Start of ENTRIES PROVIDED

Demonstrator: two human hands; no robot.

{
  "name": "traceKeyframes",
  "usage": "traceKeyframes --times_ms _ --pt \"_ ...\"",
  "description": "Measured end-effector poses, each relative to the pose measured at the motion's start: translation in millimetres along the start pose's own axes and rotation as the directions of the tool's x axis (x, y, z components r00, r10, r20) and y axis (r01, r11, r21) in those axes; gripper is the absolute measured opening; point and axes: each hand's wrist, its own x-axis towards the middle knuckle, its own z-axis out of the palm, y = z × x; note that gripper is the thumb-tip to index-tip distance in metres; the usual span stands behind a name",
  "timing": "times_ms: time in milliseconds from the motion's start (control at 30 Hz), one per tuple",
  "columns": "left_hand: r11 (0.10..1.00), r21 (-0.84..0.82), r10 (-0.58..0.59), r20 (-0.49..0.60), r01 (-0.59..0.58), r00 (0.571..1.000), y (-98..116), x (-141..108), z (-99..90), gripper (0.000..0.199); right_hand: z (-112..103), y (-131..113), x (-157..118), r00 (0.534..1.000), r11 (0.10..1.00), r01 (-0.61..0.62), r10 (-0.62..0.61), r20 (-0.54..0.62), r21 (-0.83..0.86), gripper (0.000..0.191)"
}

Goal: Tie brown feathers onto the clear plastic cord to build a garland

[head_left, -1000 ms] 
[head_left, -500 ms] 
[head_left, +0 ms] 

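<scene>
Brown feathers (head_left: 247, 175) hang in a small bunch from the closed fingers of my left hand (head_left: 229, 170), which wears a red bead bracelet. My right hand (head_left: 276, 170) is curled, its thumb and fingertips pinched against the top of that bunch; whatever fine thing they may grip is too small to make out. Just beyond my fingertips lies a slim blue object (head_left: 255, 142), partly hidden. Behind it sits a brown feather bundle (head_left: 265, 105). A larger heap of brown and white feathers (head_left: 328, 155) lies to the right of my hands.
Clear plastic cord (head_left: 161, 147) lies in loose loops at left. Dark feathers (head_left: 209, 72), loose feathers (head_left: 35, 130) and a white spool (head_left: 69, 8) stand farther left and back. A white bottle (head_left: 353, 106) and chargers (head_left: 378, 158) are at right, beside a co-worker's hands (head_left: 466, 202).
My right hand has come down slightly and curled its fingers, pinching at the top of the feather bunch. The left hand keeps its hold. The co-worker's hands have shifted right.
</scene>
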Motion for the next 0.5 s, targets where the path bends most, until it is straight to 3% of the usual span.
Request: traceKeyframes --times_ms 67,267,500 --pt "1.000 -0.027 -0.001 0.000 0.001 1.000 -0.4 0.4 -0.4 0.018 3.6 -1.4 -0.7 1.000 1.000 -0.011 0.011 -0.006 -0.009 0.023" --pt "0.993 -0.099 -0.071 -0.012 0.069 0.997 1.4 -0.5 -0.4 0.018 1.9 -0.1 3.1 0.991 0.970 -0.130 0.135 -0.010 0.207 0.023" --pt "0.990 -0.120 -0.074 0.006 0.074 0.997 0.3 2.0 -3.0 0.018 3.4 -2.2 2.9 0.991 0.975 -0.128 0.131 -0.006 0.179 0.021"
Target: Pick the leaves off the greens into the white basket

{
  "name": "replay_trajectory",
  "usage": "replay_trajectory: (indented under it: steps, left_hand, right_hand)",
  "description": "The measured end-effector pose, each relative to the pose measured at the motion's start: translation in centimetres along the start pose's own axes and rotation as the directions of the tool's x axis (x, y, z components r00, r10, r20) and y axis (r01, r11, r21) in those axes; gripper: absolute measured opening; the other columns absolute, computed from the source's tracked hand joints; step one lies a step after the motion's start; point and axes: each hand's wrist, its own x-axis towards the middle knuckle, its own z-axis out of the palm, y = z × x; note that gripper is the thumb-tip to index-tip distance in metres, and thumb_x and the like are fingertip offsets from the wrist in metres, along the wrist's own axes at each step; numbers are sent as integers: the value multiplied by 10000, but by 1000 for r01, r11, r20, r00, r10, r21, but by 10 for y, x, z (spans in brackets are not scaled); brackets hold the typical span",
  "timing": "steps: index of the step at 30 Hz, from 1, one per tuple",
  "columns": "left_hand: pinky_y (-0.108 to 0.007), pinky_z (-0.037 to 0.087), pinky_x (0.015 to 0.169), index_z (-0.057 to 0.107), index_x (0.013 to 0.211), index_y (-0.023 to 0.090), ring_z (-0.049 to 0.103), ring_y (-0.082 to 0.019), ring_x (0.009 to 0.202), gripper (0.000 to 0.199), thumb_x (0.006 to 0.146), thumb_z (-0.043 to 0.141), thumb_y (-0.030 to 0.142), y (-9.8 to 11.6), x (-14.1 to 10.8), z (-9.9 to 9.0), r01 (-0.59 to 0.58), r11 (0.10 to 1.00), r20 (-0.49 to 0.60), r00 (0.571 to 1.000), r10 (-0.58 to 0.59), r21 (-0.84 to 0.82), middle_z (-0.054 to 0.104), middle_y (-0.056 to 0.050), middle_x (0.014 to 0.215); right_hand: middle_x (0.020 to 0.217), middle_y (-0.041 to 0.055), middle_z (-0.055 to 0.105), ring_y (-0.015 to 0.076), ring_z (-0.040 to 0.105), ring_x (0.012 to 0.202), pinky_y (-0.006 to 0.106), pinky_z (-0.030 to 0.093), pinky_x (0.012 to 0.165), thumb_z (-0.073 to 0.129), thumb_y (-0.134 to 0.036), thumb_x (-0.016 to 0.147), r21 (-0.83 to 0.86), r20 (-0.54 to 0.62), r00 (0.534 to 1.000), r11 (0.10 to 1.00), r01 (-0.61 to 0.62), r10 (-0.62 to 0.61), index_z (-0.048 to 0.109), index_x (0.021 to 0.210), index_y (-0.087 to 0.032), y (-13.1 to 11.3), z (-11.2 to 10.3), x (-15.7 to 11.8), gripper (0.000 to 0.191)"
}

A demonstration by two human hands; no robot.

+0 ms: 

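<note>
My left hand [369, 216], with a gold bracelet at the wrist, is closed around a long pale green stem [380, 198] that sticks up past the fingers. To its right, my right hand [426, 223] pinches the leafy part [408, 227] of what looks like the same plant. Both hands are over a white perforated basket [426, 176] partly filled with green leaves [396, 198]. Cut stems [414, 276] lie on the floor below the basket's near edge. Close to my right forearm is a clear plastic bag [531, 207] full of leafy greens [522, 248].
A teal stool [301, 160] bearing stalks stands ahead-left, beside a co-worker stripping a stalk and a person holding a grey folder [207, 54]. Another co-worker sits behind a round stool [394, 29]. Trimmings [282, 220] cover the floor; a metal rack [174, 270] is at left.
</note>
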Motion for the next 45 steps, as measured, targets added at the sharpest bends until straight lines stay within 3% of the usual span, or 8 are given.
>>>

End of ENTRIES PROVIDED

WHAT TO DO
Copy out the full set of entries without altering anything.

ANSWER TO THE PROBLEM
Demonstrator: two human hands; no robot.

{
  "name": "traceKeyframes",
  "usage": "traceKeyframes --times_ms _ --pt \"_ ...\"",
  "description": "Measured end-effector poses, each relative to the pose measured at the motion's start: translation in millimetres along the start pose's own axes and rotation as the directions of the tool's x axis (x, y, z components r00, r10, r20) and y axis (r01, r11, r21) in those axes; gripper is the absolute measured opening; point and axes: each hand's wrist, its own x-axis towards the middle knuckle, its own z-axis out of the palm, y = z × x; note that gripper is the thumb-tip to index-tip distance in metres; the usual span stands behind a name",
  "timing": "times_ms: time in milliseconds from the motion's start (control at 30 Hz), one per tuple",
  "columns": "left_hand: r11 (0.10..1.00), r21 (-0.84..0.82), r10 (-0.58..0.59), r20 (-0.49..0.60), r01 (-0.59..0.58), r00 (0.571..1.000), y (-98..116), x (-141..108), z (-99..90), gripper (0.000..0.199); right_hand: z (-112..103), y (-131..113), x (-157..118), r00 (0.534..1.000), r11 (0.10..1.00), r01 (-0.61..0.62), r10 (-0.62..0.61), r20 (-0.54..0.62), r21 (-0.83..0.86), gripper (0.000..0.191)"
}

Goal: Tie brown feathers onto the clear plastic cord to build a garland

[head_left, -1000 ms] 
[head_left, -500 ms] 
[head_left, +0 ms] 

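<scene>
Brown feathers (head_left: 247, 175) hang in a small bunch from the closed fingers of my left hand (head_left: 229, 170), which wears a red bead bracelet. My right hand (head_left: 276, 170) is curled, its thumb and fingertips pinched against the top of that bunch; whatever fine thing they may grip is too small to make out. Just beyond my fingertips lies a slim blue object (head_left: 255, 142), partly hidden. Behind it sits a brown feather bundle (head_left: 265, 105). A larger heap of brown and white feathers (head_left: 328, 155) lies to the right of my hands.
Clear plastic cord (head_left: 161, 147) lies in loose loops at left. Dark feathers (head_left: 209, 72), loose feathers (head_left: 35, 130) and a white spool (head_left: 69, 8) stand farther left and back. A white bottle (head_left: 353, 106) and chargers (head_left: 378, 158) are at right, beside a co-worker's hands (head_left: 466, 202).
My right hand has come down slightly and curled its fingers, pinching at the top of the feather bunch. The left hand keeps its hold. The co-worker's hands have shifted right.
</scene>
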Motion for the next 0.5 s, targets where the path bends most, until it is straight to 3% of the usual span.
Request: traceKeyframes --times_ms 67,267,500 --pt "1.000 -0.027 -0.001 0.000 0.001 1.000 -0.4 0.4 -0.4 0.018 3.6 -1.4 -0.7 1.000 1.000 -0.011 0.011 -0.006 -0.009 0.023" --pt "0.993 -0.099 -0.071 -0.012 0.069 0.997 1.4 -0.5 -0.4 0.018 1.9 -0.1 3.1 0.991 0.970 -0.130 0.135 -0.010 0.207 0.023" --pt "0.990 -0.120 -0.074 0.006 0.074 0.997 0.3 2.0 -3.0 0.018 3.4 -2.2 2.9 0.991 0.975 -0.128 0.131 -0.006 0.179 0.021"
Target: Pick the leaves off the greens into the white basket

{
  "name": "replay_trajectory",
  "usage": "replay_trajectory: (indented under it: steps, left_hand, right_hand)",
  "description": "The measured end-effector pose, each relative to the pose measured at the motion's start: translation in centimetres along the start pose's own axes and rotation as the directions of the tool's x axis (x, y, z components r00, r10, r20) and y axis (r01, r11, r21) in those axes; gripper: absolute measured opening; the other columns absolute, computed from the source's tracked hand joints; step one lies a step after the motion's start; point and axes: each hand's wrist, its own x-axis towards the middle knuckle, its own z-axis out of the palm, y = z × x; note that gripper is the thumb-tip to index-tip distance in metres, and thumb_x and the like are fingertip offsets from the wrist in metres, along the wrist's own axes at each step; numbers are sent as integers: the value multiplied by 10000, but by 1000 for r01, r11, r20, r00, r10, r21, but by 10 for y, x, z (spans in brackets are not scaled); brackets hold the typical span",
  "timing": "steps: index of the step at 30 Hz, from 1, one per tuple",
  "columns": "left_hand: pinky_y (-0.108 to 0.007), pinky_z (-0.037 to 0.087), pinky_x (0.015 to 0.169), index_z (-0.057 to 0.107), index_x (0.013 to 0.211), index_y (-0.023 to 0.090), ring_z (-0.049 to 0.103), ring_y (-0.082 to 0.019), ring_x (0.009 to 0.202), gripper (0.000 to 0.199), thumb_x (0.006 to 0.146), thumb_z (-0.043 to 0.141), thumb_y (-0.030 to 0.142), y (-9.8 to 11.6), x (-14.1 to 10.8), z (-9.9 to 9.0), r01 (-0.59 to 0.58), r11 (0.10 to 1.00), r20 (-0.49 to 0.60), r00 (0.571 to 1.000), r10 (-0.58 to 0.59), r21 (-0.84 to 0.82), middle_z (-0.054 to 0.104), middle_y (-0.056 to 0.050), middle_x (0.014 to 0.215); right_hand: middle_x (0.020 to 0.217), middle_y (-0.041 to 0.055), middle_z (-0.055 to 0.105), ring_y (-0.015 to 0.076), ring_z (-0.040 to 0.105), ring_x (0.012 to 0.202), pinky_y (-0.006 to 0.106), pinky_z (-0.030 to 0.093), pinky_x (0.012 to 0.165), thumb_z (-0.073 to 0.129), thumb_y (-0.134 to 0.036), thumb_x (-0.016 to 0.147), r21 (-0.83 to 0.86), r20 (-0.54 to 0.62), r00 (0.534 to 1.000), r11 (0.10 to 1.00), r01 (-0.61 to 0.62), r10 (-0.62 to 0.61), index_z (-0.048 to 0.109), index_x (0.021 to 0.210), index_y (-0.087 to 0.032), y (-13.1 to 11.3), z (-11.2 to 10.3), x (-15.7 to 11.8), gripper (0.000 to 0.191)"
}

A demonstration by two human hands; no robot.

+0 ms: 

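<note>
My left hand [369, 216], with a gold bracelet at the wrist, is closed around a long pale green stem [380, 198] that sticks up past the fingers. To its right, my right hand [426, 223] pinches the leafy part [408, 227] of what looks like the same plant. Both hands are over a white perforated basket [426, 176] partly filled with green leaves [396, 198]. Cut stems [414, 276] lie on the floor below the basket's near edge. Close to my right forearm is a clear plastic bag [531, 207] full of leafy greens [522, 248].
A teal stool [301, 160] bearing stalks stands ahead-left, beside a co-worker stripping a stalk and a person holding a grey folder [207, 54]. Another co-worker sits behind a round stool [394, 29]. Trimmings [282, 220] cover the floor; a metal rack [174, 270] is at left.
</note>
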Motion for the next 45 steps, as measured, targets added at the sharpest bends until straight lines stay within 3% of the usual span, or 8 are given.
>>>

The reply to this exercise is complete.